The Roots of the Conflict

Sudan's westernmost province bordering on Libya and Chad, Darfur is very large (almost 400,000 square kilometers) and quite populous in comparison with other regions of the Sudan (with around eight million people). Geographically, the province is centered on the Jebel Mara volcanic massif. The amount of rainfall determines the character of the population in broad bands going from north to south: camel herders in the northern arid zone, settled peasants in the center, cattle nomads in the south bordering on the Bahr-el-Ghazal Province. The black African Fur tribe makes up over half of the population, hence the name of the province Dar (home) of the Fur, and the rest is divided between over fifteen different ethnic/linguistic groups. All the inhabitants are Sunni Muslims.

The region was home to the independent Sultanate of Kayra between the mid-17th century and 1916 when it was finally annexed to the Anglo-Egyptian Sudan. This long tradition of independence from the center of power in the distant Nile Valley has been a continuing source of alienation between Darfur and the rest of Sudan 's Muslim North. At independence in 1956 the province soon became a bastion of the Mahdist religious movement and a stronghold of its political wing the Umma Party. Twice in the history of the Sudan (in 1968 and in 1986) it was a solid bloc of Umma voters in Darfur that gave the Umma Party and its leader Sadiq al-Mahdi victory at the polls.
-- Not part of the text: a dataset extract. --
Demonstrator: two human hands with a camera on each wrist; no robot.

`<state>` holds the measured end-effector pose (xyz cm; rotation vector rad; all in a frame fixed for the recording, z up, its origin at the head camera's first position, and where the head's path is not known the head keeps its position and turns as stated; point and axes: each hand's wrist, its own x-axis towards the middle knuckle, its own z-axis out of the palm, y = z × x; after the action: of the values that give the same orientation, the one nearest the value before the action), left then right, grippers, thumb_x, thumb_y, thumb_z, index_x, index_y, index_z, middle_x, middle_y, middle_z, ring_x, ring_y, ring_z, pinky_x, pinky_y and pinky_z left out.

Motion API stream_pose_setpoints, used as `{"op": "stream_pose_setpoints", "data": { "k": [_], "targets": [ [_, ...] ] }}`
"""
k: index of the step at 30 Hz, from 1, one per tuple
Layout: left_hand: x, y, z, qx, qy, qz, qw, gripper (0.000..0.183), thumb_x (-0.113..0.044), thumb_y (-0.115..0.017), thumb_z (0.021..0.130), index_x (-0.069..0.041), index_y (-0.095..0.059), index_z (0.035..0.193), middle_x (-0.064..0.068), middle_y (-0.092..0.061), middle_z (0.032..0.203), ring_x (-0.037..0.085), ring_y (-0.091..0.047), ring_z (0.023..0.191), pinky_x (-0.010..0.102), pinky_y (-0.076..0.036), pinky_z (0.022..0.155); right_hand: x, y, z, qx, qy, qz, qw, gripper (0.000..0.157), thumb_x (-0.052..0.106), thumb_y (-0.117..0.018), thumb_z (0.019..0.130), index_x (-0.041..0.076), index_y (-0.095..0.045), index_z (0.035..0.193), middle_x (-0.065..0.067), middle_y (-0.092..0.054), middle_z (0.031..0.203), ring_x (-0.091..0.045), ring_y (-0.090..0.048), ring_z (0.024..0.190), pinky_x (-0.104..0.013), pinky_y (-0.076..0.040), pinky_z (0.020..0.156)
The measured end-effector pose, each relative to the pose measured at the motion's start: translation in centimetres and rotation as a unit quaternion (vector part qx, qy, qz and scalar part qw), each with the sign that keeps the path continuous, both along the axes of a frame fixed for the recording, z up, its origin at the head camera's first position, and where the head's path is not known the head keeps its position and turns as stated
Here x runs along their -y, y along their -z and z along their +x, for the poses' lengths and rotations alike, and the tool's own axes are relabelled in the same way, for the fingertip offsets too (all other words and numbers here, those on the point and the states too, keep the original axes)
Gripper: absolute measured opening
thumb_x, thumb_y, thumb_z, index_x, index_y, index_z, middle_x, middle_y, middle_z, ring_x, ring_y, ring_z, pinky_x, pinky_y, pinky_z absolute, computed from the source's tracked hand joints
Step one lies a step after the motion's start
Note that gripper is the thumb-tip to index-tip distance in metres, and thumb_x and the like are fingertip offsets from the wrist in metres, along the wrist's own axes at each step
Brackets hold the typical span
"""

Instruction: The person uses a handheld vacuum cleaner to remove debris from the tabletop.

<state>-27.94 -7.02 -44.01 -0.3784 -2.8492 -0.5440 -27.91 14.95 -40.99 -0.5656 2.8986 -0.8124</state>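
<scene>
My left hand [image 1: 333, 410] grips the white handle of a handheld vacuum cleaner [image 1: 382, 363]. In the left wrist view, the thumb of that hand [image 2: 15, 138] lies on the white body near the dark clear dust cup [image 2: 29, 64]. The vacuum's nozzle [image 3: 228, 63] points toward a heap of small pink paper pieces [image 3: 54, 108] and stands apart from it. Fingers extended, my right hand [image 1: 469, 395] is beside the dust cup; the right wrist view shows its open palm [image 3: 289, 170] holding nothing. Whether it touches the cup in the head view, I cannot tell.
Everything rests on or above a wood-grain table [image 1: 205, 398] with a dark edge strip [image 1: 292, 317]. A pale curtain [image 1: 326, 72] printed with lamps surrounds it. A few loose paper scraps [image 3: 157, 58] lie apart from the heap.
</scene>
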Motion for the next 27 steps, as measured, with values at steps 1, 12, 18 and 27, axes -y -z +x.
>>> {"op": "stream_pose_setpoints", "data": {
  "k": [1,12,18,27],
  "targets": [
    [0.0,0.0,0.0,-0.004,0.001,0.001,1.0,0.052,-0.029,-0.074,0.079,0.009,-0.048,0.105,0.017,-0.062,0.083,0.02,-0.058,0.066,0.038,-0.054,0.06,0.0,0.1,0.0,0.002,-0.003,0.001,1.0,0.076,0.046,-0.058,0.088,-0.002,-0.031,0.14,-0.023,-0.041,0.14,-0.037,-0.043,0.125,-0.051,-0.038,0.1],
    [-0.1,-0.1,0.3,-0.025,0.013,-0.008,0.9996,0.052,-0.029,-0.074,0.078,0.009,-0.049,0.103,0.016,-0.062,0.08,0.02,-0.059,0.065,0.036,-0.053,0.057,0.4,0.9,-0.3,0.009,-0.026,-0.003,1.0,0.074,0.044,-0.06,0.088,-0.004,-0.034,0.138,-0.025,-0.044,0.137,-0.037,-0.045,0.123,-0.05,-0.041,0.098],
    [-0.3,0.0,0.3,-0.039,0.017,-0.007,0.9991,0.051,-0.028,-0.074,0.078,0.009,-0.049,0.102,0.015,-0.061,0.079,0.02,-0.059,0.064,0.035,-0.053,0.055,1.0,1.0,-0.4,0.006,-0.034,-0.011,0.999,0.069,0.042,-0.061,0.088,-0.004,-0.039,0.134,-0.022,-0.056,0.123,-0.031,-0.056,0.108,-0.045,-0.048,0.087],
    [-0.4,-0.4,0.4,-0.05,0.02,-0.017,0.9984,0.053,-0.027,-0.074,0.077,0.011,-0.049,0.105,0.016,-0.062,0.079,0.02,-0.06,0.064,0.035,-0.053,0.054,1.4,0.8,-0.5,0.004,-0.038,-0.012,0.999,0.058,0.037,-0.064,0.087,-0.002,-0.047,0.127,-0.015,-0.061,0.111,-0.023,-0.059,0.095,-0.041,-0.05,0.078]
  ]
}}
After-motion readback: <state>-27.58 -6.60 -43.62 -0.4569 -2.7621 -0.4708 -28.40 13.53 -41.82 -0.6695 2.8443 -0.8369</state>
There are two other aspects of Darfurian politics that played a key role in the development of the present conflict. First, the inhabitants of the province, whether settled “African” peasants or “Arab” nomadic tribes (these words have to be put between inverted commas since there are no “pure” Arabs in Darfur but only people of mixed ethnic origins whose mother tongue is Arabic), have consistently identified with the Muslim north of Sudan in the conflict with the Christian and animist south that has persisted on and off since 1955. Members of the various Darfur ethnic groups, mostly from the “African” tribes, made up a very large proportion (between 40 and 60%) of the northern troops fighting against the southern rebellions between 1955 and 1972 and then again between 1983 and the present. Thus Islam proved to be a stronger identity factor than racial/cultural origins.

At the same time, the political gap in Darfur between those who identified themselves as “Arabs” and those who identified themselves as “Africans” widened from the mid-1960s onwards. The 1980s saw repeated ethnic clashes that were precariously terminated by a locally brokered peace agreement in 1989, the same year in which the National Islamic Front (NIF) radical Muslim organization took power in a military coup. There was thus a contradiction between the national political positioning of the African tribes, which were aligned with the Nile Valley Arabs in their struggle to retain control of the country against the southern challenge, and their provincial positioning where they fought the local representatives of those same Arabs.

In 1991 Daud Bolad, a Muslim Brother activist of Fur ethnic origin who had initially supported the new NIF regime, tried to organize a revolt against his former friends after he realized that as a black African he was not the social equal of the Arabs, even within the supposedly egalitarian ethos of the radical Islamic movement. Daud Bolad was defeated and killed but his attempted uprising marked a turning point in many people's consciousness in Darfur.